# sticky tires



## GTO19020 (Sep 10, 2009)

okay, well here is my dilemma. i am cheap...i am young... so i dont have any money to burn =[ so this is my idea. i rlly am getting sick of always spinning my tires at the track , so i thought "hey ill just buy 2 reallyy sticky tires and put them both on the back, since thats where the power is coming, and just leave the stock tires on my front wheels". Sound like a bad idea? okay and what are the best tires for the track? no slicks, and no drag radials...so basically what are the stickiest street tires in your opinion? Thanks for any and all help! :cheers


----------



## Rukee (Feb 8, 2007)

Try the search feature.
http://www.gtoforum.com/f40/slicks-23710/


----------



## jpalamar (Jul 22, 2008)

GTO19020 said:


> i am cheap...i am young... so i dont have any money to burn =[ so this is my idea. i rlly am getting sick of always spinning my tires at the track


That is the definiation of don't go to the track. Beating on your car will only cause stuff to wear out fast and/or brake. If your spinning then you just can't drive. Tires won't help that. It takes practice but there is no need for 'sticky' tires unless you can already pull a 2.0 60".


----------



## jetstang (Nov 5, 2008)

You don't need to change your front tires ever for drag traction. Most people only swap there rear tires for racing, fronts are just along for the ride. Thinner front tires reduce rolling resistance, but that's it. Drag radials or slicks are the best options, but if you can't afford that, look for the lowest tread rating for the stickiest tires, 100 is good and sticky. 500's are rocks. Old tires also harden up over time and lose stickiness. GTO's are hard to get to hook, rear springs and tires will really help traction.


----------



## 04torridm6 (Oct 25, 2008)

jpalamar said:


> That is the definiation of don't go to the track. Beating on your car will only cause stuff to wear out fast and/or brake. If your spinning then you just can't drive. Tires won't help that. It takes practice but there is no need for 'sticky' tires unless you can already pull a 2.0 60".

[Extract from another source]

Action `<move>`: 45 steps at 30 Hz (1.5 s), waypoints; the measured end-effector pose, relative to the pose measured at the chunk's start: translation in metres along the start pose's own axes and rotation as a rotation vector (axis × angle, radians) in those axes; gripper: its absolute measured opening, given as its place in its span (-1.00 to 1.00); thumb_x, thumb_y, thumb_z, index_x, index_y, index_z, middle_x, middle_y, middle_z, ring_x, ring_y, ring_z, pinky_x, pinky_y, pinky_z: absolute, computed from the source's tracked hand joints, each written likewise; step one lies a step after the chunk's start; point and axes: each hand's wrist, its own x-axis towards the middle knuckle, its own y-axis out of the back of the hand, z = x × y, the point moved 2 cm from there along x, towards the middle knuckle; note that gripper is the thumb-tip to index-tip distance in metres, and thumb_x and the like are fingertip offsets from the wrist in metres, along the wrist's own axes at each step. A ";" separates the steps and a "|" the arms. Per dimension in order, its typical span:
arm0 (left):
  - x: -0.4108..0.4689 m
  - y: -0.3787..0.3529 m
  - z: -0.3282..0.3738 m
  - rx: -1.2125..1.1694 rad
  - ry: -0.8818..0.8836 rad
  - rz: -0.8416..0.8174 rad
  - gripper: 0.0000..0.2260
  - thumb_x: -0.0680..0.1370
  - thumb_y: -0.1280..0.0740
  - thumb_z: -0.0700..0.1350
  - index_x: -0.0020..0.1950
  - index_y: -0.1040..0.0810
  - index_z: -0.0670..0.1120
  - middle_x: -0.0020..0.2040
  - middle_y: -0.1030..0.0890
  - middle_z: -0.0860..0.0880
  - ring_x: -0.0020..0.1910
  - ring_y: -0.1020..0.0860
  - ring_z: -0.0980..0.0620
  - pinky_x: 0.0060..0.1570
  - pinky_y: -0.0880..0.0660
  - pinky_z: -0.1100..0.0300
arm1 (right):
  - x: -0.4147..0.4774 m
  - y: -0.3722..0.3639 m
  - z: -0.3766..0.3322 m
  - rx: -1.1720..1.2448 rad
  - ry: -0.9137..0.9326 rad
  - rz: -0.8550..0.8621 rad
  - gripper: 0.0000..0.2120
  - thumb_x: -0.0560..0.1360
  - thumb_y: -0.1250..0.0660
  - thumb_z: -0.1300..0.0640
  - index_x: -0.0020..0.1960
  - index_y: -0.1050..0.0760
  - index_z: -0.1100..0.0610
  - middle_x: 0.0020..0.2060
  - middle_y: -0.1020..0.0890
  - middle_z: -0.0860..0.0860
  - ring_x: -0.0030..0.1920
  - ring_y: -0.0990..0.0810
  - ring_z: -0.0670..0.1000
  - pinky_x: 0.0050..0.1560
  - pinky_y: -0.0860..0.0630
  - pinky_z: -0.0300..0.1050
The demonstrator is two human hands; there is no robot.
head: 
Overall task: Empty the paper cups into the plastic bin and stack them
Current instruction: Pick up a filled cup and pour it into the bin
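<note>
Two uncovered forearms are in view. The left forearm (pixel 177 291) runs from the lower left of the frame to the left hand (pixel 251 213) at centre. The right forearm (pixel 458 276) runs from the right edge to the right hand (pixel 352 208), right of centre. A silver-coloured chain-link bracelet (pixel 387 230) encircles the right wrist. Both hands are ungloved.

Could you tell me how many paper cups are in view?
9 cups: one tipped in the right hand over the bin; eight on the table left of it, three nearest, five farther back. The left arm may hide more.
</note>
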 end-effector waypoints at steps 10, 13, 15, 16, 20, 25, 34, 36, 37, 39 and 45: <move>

Cut the guy a break he was looking for advice and to learn something. not to be told pretty much to learn how to drive, or atleast tell him were to find the information that he needs


----------



## Poncho Dan (Jun 30, 2009)

Dude, in all seriousness, if you don't have money to burn, stay off the track. What's the point unless you're looking for bragging rights? The strip rarely simulates real-world conditions anyways. I don't bother...


----------



## Rukee (Feb 8, 2007)

Poncho Dan said:


> Dude, in all seriousness, if you don't have money to burn, stay off the track. What's the point unless you're looking for bragging rights? The strip rarely simulates real-world conditions anyways. I don't bother...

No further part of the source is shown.